◆ **PROMPT**
Write out each line from the data below that includes the word "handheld".

============

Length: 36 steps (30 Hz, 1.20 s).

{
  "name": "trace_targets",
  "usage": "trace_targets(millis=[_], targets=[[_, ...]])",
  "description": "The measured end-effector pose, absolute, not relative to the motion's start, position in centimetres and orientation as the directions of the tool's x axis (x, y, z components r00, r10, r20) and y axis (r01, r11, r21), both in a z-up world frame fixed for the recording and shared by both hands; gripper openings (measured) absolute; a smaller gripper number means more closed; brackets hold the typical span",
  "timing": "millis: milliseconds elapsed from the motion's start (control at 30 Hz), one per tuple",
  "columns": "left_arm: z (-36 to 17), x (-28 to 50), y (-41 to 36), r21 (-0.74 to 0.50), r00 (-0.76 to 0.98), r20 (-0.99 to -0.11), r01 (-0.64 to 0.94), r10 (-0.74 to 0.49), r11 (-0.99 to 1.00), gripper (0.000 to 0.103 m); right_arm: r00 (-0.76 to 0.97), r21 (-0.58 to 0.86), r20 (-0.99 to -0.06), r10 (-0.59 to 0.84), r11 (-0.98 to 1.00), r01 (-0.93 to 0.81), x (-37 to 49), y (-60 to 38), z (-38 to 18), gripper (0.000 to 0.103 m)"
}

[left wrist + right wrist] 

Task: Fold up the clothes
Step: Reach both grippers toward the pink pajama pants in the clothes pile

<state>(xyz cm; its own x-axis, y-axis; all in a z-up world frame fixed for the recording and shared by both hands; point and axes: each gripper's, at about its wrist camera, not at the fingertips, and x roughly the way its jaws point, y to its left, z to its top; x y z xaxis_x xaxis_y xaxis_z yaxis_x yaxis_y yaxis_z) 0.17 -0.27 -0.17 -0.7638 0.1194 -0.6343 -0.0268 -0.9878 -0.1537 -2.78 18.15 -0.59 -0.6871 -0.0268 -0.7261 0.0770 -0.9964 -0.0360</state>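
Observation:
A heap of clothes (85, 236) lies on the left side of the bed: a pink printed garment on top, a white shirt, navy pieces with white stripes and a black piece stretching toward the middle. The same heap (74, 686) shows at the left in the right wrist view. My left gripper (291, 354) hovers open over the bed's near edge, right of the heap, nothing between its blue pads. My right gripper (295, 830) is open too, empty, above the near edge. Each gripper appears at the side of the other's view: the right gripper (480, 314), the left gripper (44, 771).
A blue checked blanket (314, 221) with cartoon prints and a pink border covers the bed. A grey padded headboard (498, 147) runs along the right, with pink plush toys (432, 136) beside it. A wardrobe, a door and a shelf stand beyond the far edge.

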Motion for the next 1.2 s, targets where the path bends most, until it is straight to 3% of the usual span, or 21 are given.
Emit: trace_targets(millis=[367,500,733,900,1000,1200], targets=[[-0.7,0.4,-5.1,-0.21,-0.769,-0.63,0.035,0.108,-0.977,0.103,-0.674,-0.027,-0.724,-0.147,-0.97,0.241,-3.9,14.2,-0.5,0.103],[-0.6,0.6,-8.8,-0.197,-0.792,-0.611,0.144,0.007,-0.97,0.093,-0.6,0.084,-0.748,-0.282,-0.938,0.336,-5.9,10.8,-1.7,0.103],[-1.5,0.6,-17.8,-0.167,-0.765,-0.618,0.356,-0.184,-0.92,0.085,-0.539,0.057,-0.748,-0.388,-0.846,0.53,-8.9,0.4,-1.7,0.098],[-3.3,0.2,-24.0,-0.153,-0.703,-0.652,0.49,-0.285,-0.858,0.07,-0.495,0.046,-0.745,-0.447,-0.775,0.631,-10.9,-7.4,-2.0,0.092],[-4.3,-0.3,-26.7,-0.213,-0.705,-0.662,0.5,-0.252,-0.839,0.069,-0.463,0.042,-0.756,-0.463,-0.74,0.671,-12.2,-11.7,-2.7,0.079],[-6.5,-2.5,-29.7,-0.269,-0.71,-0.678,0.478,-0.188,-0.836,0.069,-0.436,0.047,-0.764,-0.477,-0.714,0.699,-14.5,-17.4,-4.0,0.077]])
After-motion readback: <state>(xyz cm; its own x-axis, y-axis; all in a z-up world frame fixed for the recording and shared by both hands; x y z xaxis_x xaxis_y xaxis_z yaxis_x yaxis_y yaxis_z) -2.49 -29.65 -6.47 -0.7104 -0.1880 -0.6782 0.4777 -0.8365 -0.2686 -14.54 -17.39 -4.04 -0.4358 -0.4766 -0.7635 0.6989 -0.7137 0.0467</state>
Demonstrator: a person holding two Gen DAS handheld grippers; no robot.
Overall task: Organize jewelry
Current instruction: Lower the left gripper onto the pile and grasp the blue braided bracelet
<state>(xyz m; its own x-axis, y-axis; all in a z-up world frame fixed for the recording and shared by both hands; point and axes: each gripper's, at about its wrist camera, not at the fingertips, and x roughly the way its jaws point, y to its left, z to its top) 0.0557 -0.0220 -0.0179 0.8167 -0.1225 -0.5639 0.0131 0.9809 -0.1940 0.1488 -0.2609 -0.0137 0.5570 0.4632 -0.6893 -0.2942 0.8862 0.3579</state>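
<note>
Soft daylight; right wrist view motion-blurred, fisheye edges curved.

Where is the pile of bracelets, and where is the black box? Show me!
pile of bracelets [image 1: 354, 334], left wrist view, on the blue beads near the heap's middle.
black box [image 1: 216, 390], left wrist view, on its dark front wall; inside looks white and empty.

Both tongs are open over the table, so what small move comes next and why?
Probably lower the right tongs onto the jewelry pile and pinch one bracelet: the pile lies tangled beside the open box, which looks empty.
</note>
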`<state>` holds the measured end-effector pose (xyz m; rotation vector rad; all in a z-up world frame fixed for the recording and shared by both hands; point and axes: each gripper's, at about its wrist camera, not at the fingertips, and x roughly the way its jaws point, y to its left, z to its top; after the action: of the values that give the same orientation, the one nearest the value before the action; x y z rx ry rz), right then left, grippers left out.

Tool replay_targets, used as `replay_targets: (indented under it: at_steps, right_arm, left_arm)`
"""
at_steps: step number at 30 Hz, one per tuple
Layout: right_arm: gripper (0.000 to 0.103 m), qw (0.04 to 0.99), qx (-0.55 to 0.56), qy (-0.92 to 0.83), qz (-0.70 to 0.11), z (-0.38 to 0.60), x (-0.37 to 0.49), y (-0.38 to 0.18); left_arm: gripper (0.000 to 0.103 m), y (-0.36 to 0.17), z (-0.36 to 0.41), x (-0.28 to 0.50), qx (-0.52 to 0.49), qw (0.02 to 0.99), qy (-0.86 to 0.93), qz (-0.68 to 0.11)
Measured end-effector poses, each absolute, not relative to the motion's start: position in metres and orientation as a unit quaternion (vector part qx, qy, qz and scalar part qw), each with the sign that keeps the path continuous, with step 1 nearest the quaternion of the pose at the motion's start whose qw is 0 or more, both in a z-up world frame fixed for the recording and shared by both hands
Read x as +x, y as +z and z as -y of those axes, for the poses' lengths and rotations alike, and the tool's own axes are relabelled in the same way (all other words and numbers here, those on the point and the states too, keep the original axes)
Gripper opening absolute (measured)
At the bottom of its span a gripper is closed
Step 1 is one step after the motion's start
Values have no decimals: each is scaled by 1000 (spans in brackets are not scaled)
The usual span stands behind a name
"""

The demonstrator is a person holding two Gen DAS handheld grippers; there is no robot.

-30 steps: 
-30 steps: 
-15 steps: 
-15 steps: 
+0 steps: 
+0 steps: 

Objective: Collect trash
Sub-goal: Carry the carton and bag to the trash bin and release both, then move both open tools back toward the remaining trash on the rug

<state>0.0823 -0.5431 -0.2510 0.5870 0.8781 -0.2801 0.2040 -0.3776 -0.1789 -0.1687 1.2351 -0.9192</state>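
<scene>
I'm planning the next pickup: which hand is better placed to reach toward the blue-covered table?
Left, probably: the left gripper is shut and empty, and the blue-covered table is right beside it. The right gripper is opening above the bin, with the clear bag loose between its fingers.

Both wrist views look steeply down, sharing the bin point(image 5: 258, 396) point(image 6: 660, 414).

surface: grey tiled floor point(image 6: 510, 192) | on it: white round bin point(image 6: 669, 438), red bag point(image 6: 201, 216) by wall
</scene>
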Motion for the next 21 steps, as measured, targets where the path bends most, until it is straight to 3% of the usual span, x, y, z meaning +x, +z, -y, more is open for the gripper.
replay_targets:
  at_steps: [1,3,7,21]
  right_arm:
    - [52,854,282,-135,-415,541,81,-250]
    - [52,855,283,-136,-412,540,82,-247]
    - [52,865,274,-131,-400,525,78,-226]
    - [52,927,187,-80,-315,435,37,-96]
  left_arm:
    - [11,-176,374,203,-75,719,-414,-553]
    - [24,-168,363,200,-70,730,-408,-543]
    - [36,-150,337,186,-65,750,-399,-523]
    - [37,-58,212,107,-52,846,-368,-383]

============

◆ **EXERCISE RESPONSE**
Demonstrator: a person holding two Gen DAS handheld grippers; no robot.
The demonstrator is a person holding two Gen DAS handheld grippers; there is no robot.

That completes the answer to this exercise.